9th Dey of Algiers
- Reign: 4 March 1707 – 22 March 1710
- Predecessor: Hussein Khodja Dey
- Successor: Dely Ibrahim Dey
- Died: 22 March 1710 Algiers, Regency of Algiers
- Country: Regency of Algiers
- Religion: Islam
- Occupation: Janissary then Dey
- Conflicts: Siege of Oran (1707–1708)

= Mohamed Bektach =

Mohamed Bektach was the 9th ruler and Dey of Algiers. He ruled three years after his predecessor Hussein Khodja Dey.

== Rule ==

=== Early career ===
After the deposit of Hussein khodja Dey after late payment.
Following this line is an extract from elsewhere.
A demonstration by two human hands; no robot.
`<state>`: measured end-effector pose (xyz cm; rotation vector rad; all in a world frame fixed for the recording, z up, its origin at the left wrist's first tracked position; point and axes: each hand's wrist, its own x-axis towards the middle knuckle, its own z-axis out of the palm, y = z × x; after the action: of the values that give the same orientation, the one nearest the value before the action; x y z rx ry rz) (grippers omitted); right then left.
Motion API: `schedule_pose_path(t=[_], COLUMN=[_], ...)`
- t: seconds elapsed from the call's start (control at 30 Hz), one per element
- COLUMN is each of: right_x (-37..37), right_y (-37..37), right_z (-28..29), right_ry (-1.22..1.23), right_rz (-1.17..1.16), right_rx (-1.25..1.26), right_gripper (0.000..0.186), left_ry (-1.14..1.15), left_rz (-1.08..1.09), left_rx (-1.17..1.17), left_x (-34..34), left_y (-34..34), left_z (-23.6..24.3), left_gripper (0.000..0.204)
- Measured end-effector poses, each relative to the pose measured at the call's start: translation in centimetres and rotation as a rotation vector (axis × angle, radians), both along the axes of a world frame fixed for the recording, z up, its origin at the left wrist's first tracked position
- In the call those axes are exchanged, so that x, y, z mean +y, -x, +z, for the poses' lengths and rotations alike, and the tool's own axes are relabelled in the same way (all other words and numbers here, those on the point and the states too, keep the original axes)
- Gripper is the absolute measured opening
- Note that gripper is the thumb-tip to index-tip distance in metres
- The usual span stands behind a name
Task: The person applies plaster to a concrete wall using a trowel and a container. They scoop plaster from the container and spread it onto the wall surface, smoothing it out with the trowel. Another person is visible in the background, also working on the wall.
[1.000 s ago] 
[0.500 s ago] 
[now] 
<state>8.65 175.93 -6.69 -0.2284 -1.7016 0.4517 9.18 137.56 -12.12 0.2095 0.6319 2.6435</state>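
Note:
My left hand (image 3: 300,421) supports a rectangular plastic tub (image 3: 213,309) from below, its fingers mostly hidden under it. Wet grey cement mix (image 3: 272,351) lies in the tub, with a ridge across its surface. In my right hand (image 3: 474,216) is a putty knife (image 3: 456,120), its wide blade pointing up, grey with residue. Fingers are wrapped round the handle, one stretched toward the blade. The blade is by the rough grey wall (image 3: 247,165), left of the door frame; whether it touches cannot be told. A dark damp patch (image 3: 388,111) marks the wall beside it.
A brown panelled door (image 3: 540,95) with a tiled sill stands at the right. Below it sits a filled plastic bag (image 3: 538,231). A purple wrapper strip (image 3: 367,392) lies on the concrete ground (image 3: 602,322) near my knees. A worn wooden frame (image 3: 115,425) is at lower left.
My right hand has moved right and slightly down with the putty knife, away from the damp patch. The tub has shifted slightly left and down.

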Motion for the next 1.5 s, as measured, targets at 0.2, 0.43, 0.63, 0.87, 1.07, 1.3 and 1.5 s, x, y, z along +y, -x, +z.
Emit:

Who was boarding for Bougie, 4 Turks that he banned one year before the events as conspirators, were enough to begin a revolution. One of them, the Janissary Mohamed Bektach who succeeded him exiled Hussein and along with his nephew and Hazinedar to Dellys who would die there of an Anthrax.

=== Siege of Oran ===

Only a few months after his election, the Dey sent an army led by his Brother-in-Law, Ouzoun Hassan, to retake the city of Oran. After the success of the Algerians, Hassan placed the Bey of Mascara Mustapha Bouchelaghem as governor of Oran, and returning victoriously to Algiers with 2,000 Christian captives, among them 200 officers and an important amount of French and Maltese voluntarys. And was celebrated in honor of Hassan, as he also sent to the Sultan of Constantinople.

=== Death ===
Despite the privilege he had after the reconquest of Oran, and the besiege that the janissaries did to the poor city, the financial crisis that Algiers suffered would lead to the triggering of a revolt of the janissaries. Bektach and Hassan will be massacred and their murderer will be named as successor.